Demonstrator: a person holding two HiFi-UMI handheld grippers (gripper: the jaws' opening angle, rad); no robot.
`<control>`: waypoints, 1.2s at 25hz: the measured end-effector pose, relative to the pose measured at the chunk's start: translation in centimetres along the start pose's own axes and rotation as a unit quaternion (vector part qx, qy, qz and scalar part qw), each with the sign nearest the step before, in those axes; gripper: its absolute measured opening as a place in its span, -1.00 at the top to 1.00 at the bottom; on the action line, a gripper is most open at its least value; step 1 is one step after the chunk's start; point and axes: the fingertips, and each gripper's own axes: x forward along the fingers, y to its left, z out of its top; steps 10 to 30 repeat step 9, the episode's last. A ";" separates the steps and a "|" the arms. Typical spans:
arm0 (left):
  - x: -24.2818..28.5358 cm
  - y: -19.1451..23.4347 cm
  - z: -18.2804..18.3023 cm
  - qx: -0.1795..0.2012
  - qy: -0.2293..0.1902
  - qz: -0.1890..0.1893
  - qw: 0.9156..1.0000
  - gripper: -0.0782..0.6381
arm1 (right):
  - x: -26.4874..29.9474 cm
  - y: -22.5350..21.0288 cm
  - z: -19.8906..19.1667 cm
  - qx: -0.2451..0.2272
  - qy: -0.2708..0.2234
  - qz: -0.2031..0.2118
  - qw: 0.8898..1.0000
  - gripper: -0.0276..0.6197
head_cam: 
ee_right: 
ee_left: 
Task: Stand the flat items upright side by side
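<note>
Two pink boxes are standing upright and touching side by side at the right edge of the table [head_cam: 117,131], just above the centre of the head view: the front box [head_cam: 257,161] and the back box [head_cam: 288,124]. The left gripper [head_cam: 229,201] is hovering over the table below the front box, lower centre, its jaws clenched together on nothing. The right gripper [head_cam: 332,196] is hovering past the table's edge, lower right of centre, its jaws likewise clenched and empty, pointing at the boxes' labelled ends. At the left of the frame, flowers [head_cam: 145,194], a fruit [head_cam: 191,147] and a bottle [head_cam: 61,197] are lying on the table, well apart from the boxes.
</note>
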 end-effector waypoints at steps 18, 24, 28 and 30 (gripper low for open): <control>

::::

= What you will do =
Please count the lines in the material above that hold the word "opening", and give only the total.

= Task result =
2